Customer experiences might be the new battleground for wealth managers

BigTech companies like Amazon and Google has changed the customer expectations for online experiences regardless of industry, but will these experiences be tied to the success of firms in wealth management. 

Customer experience has slowly become one of the most important areas for firms. It is estimated that two-thirds of marketers claim they compete on customer experiences, according to research from Gartner. While another report, which is from Dimension Data, claims 84% of companies that work to improve their customer experience report an increase in revenue.

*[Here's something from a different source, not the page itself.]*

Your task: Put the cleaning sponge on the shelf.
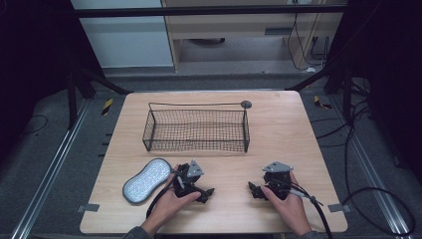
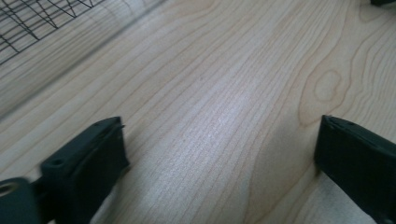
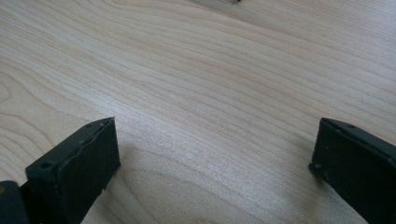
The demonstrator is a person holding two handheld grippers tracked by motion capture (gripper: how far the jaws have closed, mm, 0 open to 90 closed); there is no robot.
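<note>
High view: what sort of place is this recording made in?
Probably a lab or data-collection workspace, not a home: a lone wooden table stands between black frame struts, loose cables lie across the grey floor, and metal rails flank the table.

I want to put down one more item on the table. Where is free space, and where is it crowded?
Free: the bare wood right of the black wire mesh basket up to the light wooden table edge, and the strip between the two hand-held grippers. Crowded: the near left, where the grey oval sponge pad lies beside the left hand-held gripper.
</note>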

The pandemic has forced a lot of companies to accelerate digital services. While wealth management has typically been a little slower to adopting new technology, compared to other industries, there is a big incentive to make this move. WealthTech company Nucoro recently stated that over half of companies in the wealth management sector could vanish if they fail to innovate digitally. With pressures on to digitise, will they also be subjected to the battle of customer experience.

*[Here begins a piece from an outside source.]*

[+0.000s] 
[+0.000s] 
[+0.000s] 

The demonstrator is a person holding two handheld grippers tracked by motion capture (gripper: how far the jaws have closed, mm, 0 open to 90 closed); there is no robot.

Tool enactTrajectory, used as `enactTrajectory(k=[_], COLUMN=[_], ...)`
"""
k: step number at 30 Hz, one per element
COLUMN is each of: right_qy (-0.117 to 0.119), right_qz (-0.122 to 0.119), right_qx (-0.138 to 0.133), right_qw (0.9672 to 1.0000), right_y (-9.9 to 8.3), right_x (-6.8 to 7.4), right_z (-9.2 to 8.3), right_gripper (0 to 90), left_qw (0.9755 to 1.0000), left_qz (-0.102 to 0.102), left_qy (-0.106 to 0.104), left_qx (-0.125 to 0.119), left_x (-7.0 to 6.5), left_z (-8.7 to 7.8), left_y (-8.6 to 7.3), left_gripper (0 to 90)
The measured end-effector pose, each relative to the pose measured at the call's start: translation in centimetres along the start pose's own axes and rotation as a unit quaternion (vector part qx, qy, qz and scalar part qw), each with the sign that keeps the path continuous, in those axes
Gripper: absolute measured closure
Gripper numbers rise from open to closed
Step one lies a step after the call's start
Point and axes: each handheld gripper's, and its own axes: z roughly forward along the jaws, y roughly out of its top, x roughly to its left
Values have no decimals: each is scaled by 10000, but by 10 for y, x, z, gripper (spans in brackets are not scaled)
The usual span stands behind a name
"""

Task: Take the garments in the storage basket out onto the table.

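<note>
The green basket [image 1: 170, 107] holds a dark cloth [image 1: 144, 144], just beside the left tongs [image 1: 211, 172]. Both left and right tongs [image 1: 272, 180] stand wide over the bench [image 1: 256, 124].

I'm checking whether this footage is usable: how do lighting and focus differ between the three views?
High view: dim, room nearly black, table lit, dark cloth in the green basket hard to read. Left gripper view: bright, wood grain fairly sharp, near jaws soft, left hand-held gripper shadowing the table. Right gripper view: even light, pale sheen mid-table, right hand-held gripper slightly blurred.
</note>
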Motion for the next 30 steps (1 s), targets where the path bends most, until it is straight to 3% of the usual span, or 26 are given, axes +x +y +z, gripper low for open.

Nucoro COO Nikolai Hack said, “In a world where the underlying investment products are less and less important, most (if not all) of the differentiation happens in the user experience of a proposition. To take an extreme example: For the consumer, the difference between a challenger proposition like Robinhood and an incumbent like Hargreaves Lansdown lies almost exclusively in the user journeys and interfaces. Especially with younger generations, trust matters less and less and legacy brand equity can actually be a hindrance to adoption. Especially since Covid has eliminated any IRL interactions, digital customer experience is pretty much all that matters for the success of a firm.”

As companies move to the digital world, there needs to be a focus on ensuring streamlined processes. People are unlikely to use a digital service if it feels dated and complicated to use. Poor onboarding practices alone are believed to cost European financial institutions more than €5.7bn each year, according to research from P.A.ID Strategies. The report also claims 63% of consumers in Europe abandon financial applications due to poor onboarding services.

It is not a secret that companies will need to look towards improving their customer lifecycle management systems, but wealth managers are typically slow to change and are quite far behind. Hack added that the sector is very far behind the curve. This is evident when looking at other sectors. Within media, entertainment, shopping and many others, clients have a minimum expectation for  immediate access and 24/7 availability, flat predictable pricing and flexible subscription schemes, hyper personalisation through algorithmic automation and more, he said. “Businesses that don’t adapt to these changes in customer expectations will eventually be driven out of the market.”

Kidbrooke co-founder Fredrik Daveus also highlighted the importance of customer lifecycle management in today’s world. He said, “CLM is paramount these days, especially as onboarding keeps getting easier and easier thus lowering the barriers of a customer switching provider. The focus should also be on automation and providing value to really continuously mitigate churn. The technology for high quality automated proactive notification is already available so innovative first movers have already begun implementing and is generating valuable learnings on a daily basis on what works or not. This head start will be really tough for laggards to make up for unless they start making some key decisions in this area asap.”

Automation appears to be a big part of improving customer lifecycle management, with Hack also stating this development would do wonders for a company. By implementing automation capabilities across all functions would empower them to scale what works and identify what doesn’t.